Yes as far as the markets go, history will repeat. 

On your second question, sadly, I have absolutely no idea. Well, I have ideas but they aren't of any particular value in this instance.


----------



## blin10 (Jun 27, 2011)

I have a feeling it'll keep going higher slowly for a year+, then one day europe will be back with really bad news (something like greece exiting euro) and markets will tank... but then again who knows, markets can go another 2000 points up, and then have a pull back to the current level right now


----------



## Belguy (May 24, 2010)

I think that you can predict with some certainty that the markets will either go up, down or sideways in the shorter term but up in the longer term.

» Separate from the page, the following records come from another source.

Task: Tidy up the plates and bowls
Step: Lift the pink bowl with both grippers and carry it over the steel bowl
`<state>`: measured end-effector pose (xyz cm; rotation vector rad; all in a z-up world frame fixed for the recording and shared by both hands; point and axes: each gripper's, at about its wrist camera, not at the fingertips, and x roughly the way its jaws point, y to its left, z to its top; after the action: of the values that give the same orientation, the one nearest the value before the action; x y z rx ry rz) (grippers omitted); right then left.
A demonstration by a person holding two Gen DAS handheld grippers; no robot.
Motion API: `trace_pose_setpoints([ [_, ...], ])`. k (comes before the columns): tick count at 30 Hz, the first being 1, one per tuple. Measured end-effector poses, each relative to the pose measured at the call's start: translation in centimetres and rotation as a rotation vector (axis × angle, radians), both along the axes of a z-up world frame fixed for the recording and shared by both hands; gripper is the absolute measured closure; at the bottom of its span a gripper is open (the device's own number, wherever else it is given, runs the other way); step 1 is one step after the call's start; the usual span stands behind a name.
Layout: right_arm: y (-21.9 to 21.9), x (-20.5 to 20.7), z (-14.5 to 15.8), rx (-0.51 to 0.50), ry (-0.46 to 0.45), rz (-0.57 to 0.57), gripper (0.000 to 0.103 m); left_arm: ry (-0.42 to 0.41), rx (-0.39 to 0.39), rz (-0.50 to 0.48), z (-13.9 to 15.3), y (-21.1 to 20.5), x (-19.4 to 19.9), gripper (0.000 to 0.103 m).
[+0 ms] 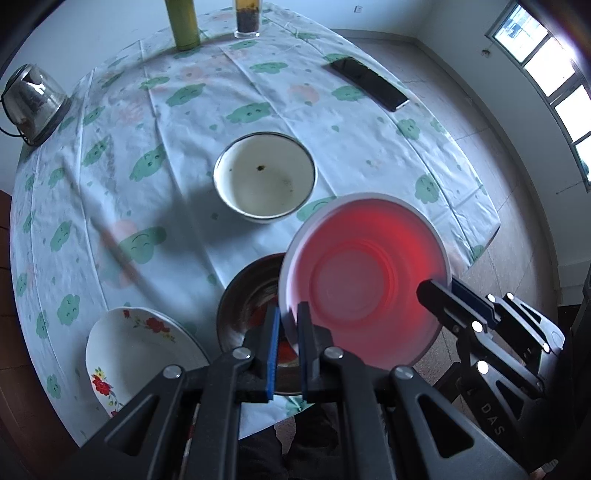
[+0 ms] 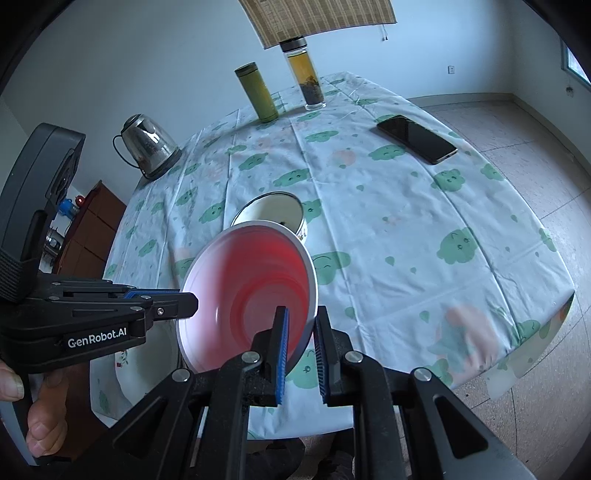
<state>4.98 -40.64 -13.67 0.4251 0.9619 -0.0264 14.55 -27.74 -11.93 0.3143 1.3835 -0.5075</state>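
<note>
A red bowl with a white rim (image 1: 364,280) is held tilted above the table's near edge by both grippers. My left gripper (image 1: 287,317) is shut on its left rim. My right gripper (image 2: 300,325) is shut on its right rim; the bowl shows in the right wrist view (image 2: 255,288). A steel bowl (image 1: 247,295) sits under it, partly hidden. A white enamel bowl (image 1: 265,176) stands at the table's middle. A floral plate (image 1: 136,350) lies at the near left.
A kettle (image 1: 31,98) stands at the far left. A green flask (image 1: 183,24) and a glass tea bottle (image 1: 247,18) stand at the far edge. A phone (image 1: 369,85) lies at the far right. The tablecloth's edge (image 2: 517,332) drops to the floor.
</note>
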Motion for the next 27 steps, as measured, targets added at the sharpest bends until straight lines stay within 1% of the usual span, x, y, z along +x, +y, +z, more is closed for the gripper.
trace_pose_setpoints([
  [12,1.8,0.8,-0.1,-0.005,0.01,0.047,0.088,0.009,-0.004,0.043,-0.1,2.1,0.4,0.098],
  [27,3.2,1.2,-0.3,-0.01,0.021,0.081,0.088,0.031,-0.005,0.071,-0.7,3.8,-0.1,0.097],
])
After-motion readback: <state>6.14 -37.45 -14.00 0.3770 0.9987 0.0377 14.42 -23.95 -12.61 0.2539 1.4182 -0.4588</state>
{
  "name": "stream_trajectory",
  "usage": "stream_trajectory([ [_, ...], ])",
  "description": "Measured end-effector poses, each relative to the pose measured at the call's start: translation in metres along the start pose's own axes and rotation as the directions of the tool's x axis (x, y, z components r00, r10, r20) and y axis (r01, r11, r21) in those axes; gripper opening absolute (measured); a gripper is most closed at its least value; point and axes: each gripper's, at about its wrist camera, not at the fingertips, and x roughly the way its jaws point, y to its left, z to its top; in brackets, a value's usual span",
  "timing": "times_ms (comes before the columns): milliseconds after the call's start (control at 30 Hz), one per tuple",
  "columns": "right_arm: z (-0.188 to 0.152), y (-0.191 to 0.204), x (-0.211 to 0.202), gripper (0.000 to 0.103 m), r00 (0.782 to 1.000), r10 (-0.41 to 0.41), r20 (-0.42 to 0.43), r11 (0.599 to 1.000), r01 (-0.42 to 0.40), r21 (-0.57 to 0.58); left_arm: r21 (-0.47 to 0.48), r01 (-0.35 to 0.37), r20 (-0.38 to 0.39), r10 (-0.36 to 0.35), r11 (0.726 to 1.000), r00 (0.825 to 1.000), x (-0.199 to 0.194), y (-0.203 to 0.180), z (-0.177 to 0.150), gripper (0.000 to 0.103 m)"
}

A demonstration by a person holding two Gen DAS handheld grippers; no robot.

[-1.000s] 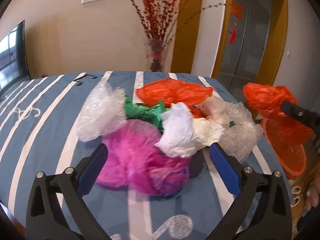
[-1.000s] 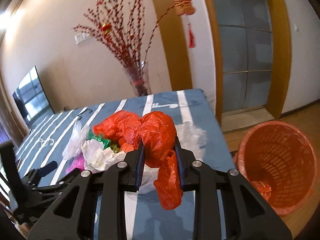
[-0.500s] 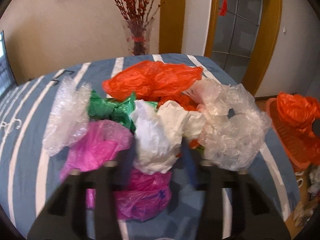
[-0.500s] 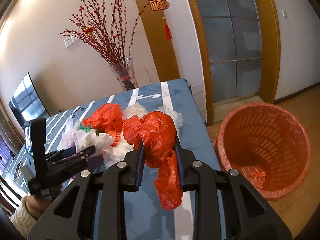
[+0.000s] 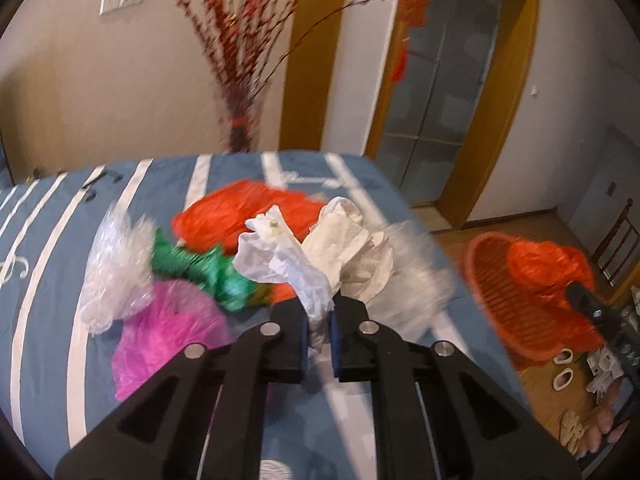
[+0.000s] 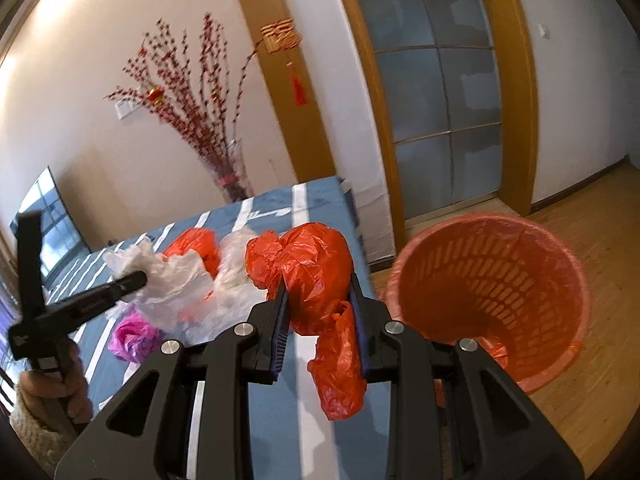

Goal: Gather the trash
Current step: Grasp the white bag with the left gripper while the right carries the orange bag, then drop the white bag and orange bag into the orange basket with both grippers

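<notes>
Trash: one bag in each gripper, basket waiting on the floor

Trash bags lie heaped on the blue striped bed (image 5: 48, 240), and we hold two of them. Our left gripper (image 5: 319, 322) is closed tight on the neck of a crumpled white bag (image 5: 280, 252), whose bulk stands up above the pads and over the pile. From the right wrist view the same left gripper (image 6: 138, 278) shows at the left, with the white bag (image 6: 172, 280) at its tip and a hand in a knitted sleeve (image 6: 44, 396) on its handle.

Our right gripper (image 6: 320, 316) is part closed, its pads pressing both sides of an orange-red bag (image 6: 312, 264); a loose tail of that bag hangs down between the fingers. It sits just beside the rim of the orange basket (image 6: 500, 280), which stands on the wooden floor (image 6: 600, 220) next to the bed's corner.

Left on the bed are a pink bag (image 5: 168, 332), a green bag (image 5: 200, 268), a clear bag (image 5: 116, 272), another orange bag (image 5: 236, 212) and a second clear bag (image 5: 416, 280), blurred in the left wrist view. Behind the bed stands a vase of red branches (image 6: 228, 172)
</notes>
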Motion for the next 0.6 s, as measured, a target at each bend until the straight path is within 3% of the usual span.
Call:
stream_trajectory([
  [267, 0.009, -0.045, -0.030, 0.028, 0.990, -0.121, 0.077, 0.992, 0.117, 0.047, 0.040, 0.112, 0.043, -0.114, 0.993, 0.993, -0.013, -0.069, 0.019, 0.010],
  [600, 0.005, -0.090, -0.040, 0.028, 0.971, -0.219, 0.092, 0.971, 0.207, 0.120, 0.082, 0.206, 0.044, -0.210, 0.975, 0.977, -0.005, -0.137, 0.038, 0.010],
])
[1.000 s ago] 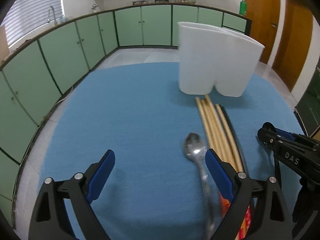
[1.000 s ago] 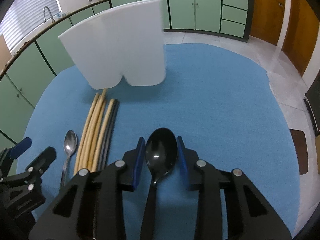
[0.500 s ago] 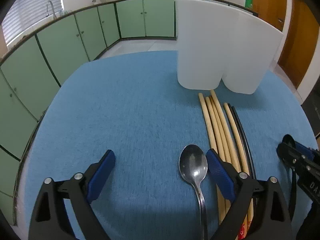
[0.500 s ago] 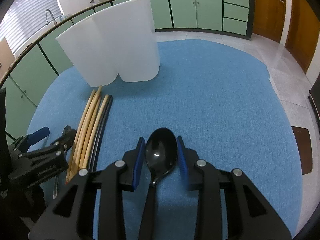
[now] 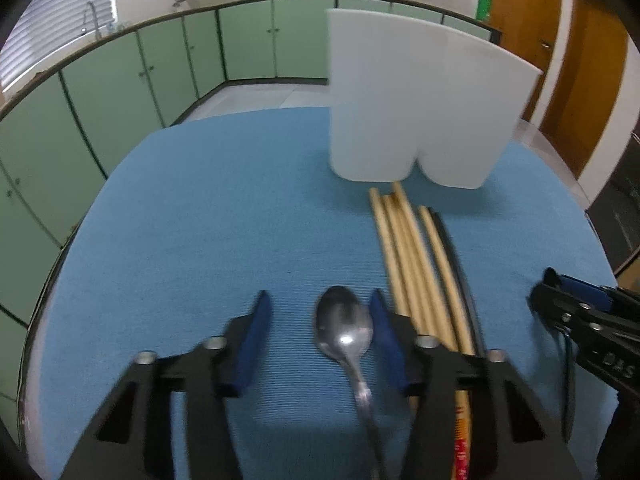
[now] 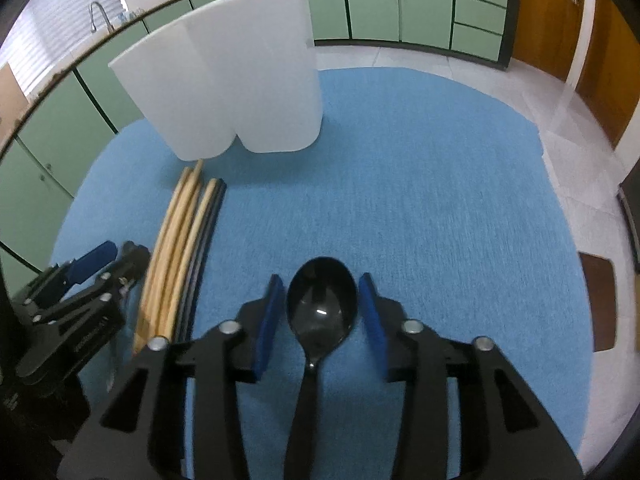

If you are a young investor, with a long time horizon, just buy the indexes, ignore the short term moves of the market, and hold them 'forever' only becoming more conservative and defensive as you approach retirement age. Unless, that is, you have a rich public or private pension in which case you can continue to hold.

Buy low.

Keith will not be able to read this reply as he has me on 'ignore'.


----------



## james4beach (Nov 15, 2012)

I'll only be convinced we're out of the woods (and have start of a new secular bull) if we see a new all time high in US & Canadian indices, and then another new all time high within a couple years.

If you look back at the 20 year secular bull market, every 2 year period brought a new all time high on the index, and not a single year closed below the previous year's low. So I won't be satisfied the bear is over until ~ 2015. If we're really at the start of another 20 year bull market, I can afford to wait 2 years just to be sure.

So far we're pretty far from this. The TSX is quite a bit below its all time highs. The S&P 500 is getting close to a new all time high, but I'd like to see a couple new all time highs before I'm willing to drink the kool-aid.


----------



## namelessone (Sep 28, 2012)

How did this advice work for a Japanese investor during the past several decades?

Buying anything without looking at the fundamental is just insane. 

If you spend a few minutes to look at the earning of many Japanese companies and you'll notice they're losing money. 





Belguy said:


> I think that you can predict with some certainty that the markets will either go up, down or sideways in the shorter term but up in the longer term.
> 
> If you are a young investor, with a long time horizon, just buy the indexes, ignore the short term moves of the market, and hold them 'forever' only becoming more conservative and defensive as you approach retirement age. Unless, that is, you have a rich public or private pension in which case you can continue to hold.
> 
> ...


----------



## kcowan (Jul 1, 2010)

What amazes me is that this graph relfects the effects of QE in both countries. So if that was suddenly stripped away, are we on a completely different trajectory?


----------



## fatcat (Nov 11, 2009)

kcowan said:


> What amazes me is that this graph relfects the effects of QE in both countries. So if that was suddenly stripped away, are we on a completely different trajectory?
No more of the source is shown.